## [EXERCISE DIRECTIONS]
The answer should reproduce every entry exactly and contain no images.

※

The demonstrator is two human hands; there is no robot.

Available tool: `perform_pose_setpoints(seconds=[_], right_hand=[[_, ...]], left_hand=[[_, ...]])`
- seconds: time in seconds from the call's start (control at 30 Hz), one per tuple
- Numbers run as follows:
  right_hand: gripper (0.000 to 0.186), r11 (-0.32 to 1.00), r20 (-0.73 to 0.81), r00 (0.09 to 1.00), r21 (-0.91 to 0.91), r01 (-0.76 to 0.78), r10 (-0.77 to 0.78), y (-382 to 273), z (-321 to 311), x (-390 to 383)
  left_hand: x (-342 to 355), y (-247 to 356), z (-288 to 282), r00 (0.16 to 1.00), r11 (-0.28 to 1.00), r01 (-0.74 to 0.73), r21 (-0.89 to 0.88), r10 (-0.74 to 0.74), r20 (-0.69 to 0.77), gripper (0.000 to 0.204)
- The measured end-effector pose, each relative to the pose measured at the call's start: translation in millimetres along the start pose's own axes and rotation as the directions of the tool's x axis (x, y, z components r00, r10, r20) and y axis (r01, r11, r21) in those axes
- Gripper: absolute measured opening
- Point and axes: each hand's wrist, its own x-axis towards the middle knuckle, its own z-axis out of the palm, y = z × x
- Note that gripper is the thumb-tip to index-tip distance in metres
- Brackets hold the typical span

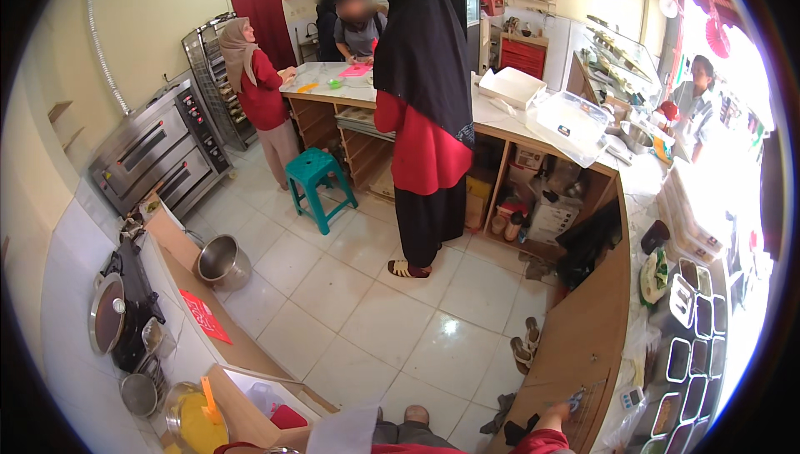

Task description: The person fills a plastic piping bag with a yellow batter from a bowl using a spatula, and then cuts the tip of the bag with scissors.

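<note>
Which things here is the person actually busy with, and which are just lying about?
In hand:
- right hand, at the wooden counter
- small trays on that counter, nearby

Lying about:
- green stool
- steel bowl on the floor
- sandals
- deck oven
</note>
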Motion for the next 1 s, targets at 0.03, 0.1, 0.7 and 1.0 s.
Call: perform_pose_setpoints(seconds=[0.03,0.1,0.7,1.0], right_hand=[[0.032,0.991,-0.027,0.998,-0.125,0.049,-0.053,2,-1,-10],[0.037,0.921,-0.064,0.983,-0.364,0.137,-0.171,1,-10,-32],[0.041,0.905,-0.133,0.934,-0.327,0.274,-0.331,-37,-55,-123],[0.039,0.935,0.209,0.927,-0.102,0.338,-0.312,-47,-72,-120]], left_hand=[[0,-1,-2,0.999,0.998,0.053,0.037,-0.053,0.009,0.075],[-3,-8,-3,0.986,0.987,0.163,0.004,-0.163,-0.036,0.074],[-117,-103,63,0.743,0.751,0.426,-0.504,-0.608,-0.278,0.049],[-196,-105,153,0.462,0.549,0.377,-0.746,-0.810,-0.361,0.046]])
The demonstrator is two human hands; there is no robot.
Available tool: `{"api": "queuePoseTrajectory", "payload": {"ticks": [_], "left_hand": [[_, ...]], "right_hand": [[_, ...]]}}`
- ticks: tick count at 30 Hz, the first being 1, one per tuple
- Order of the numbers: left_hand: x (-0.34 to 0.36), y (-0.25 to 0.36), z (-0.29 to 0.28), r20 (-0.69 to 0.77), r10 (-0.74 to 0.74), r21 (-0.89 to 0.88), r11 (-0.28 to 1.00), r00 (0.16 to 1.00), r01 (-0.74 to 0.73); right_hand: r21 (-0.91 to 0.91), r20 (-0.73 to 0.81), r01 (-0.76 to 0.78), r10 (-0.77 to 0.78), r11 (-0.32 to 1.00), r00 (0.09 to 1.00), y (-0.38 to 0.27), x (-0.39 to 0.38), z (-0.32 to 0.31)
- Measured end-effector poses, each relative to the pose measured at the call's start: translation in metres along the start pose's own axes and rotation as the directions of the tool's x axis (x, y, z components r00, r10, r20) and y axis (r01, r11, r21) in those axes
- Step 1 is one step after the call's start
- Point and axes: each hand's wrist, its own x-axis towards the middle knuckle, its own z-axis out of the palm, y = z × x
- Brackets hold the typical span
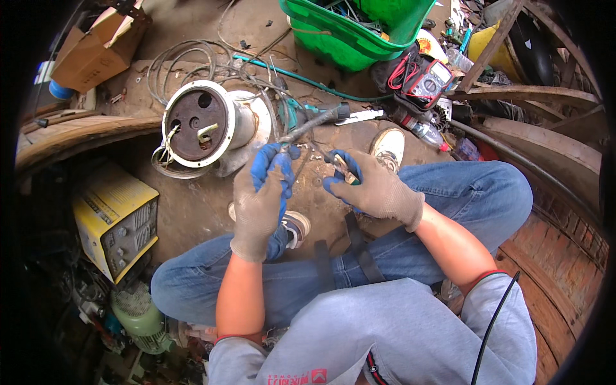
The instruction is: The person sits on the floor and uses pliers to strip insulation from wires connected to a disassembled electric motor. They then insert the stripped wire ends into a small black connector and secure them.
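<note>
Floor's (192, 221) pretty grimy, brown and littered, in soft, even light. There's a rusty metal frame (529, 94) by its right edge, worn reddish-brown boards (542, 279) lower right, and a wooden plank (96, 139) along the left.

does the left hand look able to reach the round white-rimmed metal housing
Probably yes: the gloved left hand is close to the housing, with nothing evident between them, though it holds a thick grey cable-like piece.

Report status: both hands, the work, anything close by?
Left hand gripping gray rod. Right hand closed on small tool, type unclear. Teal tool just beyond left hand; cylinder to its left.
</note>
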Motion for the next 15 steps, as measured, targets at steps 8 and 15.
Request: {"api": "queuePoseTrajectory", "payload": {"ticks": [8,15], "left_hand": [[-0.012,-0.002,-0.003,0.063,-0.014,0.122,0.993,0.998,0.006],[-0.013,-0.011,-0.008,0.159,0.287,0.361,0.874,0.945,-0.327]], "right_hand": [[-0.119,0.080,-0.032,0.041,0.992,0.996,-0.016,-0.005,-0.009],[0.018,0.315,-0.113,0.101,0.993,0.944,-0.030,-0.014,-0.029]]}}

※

## [RESPONSE AREA]
The demonstrator is two human hands; there is no robot.

Available tool: `perform_pose_setpoints(seconds=[_], right_hand=[[_, ...]], left_hand=[[_, ...]])`
- seconds: time in seconds from the call's start (control at 30 Hz), one per tuple
- Numbers run as follows:
  right_hand: gripper (0.000 to 0.186), r11 (-0.32 to 1.00), r20 (-0.73 to 0.81), r00 (0.09 to 1.00), r21 (-0.91 to 0.91), r01 (-0.76 to 0.78), r10 (-0.77 to 0.78), y (-382 to 273), z (-321 to 311), x (-390 to 383)
  left_hand: x (-342 to 355), y (-247 to 356), z (-288 to 282), r00 (0.16 to 1.00), r11 (-0.28 to 1.00), r01 (-0.74 to 0.73), r21 (-0.89 to 0.88), r10 (-0.74 to 0.74), r20 (-0.69 to 0.77), gripper (0.000 to 0.204)
- The measured end-effector pose, each relative to the pose measured at the call's start: translation in millimetres along the start pose's own axes and rotation as the directions of the tool's x axis (x, y, z components r00, r10, r20) and y axis (r01, r11, r21) in those axes
- Gripper: absolute measured opening
- Point and axes: each hand's wrist, its own x-axis towards the middle knuckle, its own z-axis out of the palm, y = z × x
- Note that gripper is the thumb-tip to index-tip distance in metres
- Brackets hold the typical span


Task description: The person fills a plastic piping bag with a yellow batter from a bowl using a spatula, and then cuts the tip of the bag with scissors.

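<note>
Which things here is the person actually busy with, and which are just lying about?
In hand:
- right hand, at the wooden counter
- small trays on that counter, nearby

Lying about:
- green stool
- steel bowl on the floor
- sandals
- deck oven
</note>
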Motion for the next 1 s, targets at 0.03, 0.1, 0.7 and 1.0 s.
Call: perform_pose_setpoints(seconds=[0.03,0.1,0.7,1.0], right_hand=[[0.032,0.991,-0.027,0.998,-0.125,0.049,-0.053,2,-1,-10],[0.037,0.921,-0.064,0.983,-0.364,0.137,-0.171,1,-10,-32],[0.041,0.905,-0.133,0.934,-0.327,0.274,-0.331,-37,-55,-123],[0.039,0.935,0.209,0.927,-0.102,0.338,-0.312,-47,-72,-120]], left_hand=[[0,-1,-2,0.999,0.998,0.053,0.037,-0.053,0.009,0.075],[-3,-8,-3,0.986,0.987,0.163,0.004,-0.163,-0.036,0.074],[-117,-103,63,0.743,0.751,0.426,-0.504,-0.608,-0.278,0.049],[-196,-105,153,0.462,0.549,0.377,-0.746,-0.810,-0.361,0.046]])
The demonstrator is two human hands; there is no robot.
Available tool: `{"api": "queuePoseTrajectory", "payload": {"ticks": [_], "left_hand": [[_, ...]], "right_hand": [[_, ...]]}}`
- ticks: tick count at 30 Hz, the first being 1, one per tuple
- Order of the numbers: left_hand: x (-0.34 to 0.36), y (-0.25 to 0.36), z (-0.29 to 0.28), r20 (-0.69 to 0.77), r10 (-0.74 to 0.74), r21 (-0.89 to 0.88), r11 (-0.28 to 1.00), r00 (0.16 to 1.00), r01 (-0.74 to 0.73); right_hand: r21 (-0.91 to 0.91), r20 (-0.73 to 0.81), r01 (-0.76 to 0.78), r10 (-0.77 to 0.78), r11 (-0.32 to 1.00), r00 (0.09 to 1.00), y (-0.38 to 0.27), x (-0.39 to 0.38), z (-0.32 to 0.31)
- Measured end-effector poses, each relative to the pose measured at the call's start: translation in metres along the start pose's own axes and rotation as the directions of the tool's x axis (x, y, z components r00, r10, r20) and y axis (r01, r11, r21) in those axes
- Step 1 is one step after the call's start
- Point and axes: each hand's wrist, its own x-axis towards the middle knuckle, its own z-axis out of the palm, y = z × x
- Brackets hold the typical span
The instruction is: The person sits on the floor and uses pliers to strip insulation from wires connected to a disassembled electric motor. They then insert the stripped wire ends into a small black connector and secure them.
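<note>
Floor's (192, 221) pretty grimy, brown and littered, in soft, even light. There's a rusty metal frame (529, 94) by its right edge, worn reddish-brown boards (542, 279) lower right, and a wooden plank (96, 139) along the left.

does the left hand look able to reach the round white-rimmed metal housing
Probably yes: the gloved left hand is close to the housing, with nothing evident between them, though it holds a thick grey cable-like piece.

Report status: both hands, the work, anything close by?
Left hand gripping gray rod. Right hand closed on small tool, type unclear. Teal tool just beyond left hand; cylinder to its left.
</note>
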Motion for the next 15 steps, as measured, targets at steps 8 and 15.
Request: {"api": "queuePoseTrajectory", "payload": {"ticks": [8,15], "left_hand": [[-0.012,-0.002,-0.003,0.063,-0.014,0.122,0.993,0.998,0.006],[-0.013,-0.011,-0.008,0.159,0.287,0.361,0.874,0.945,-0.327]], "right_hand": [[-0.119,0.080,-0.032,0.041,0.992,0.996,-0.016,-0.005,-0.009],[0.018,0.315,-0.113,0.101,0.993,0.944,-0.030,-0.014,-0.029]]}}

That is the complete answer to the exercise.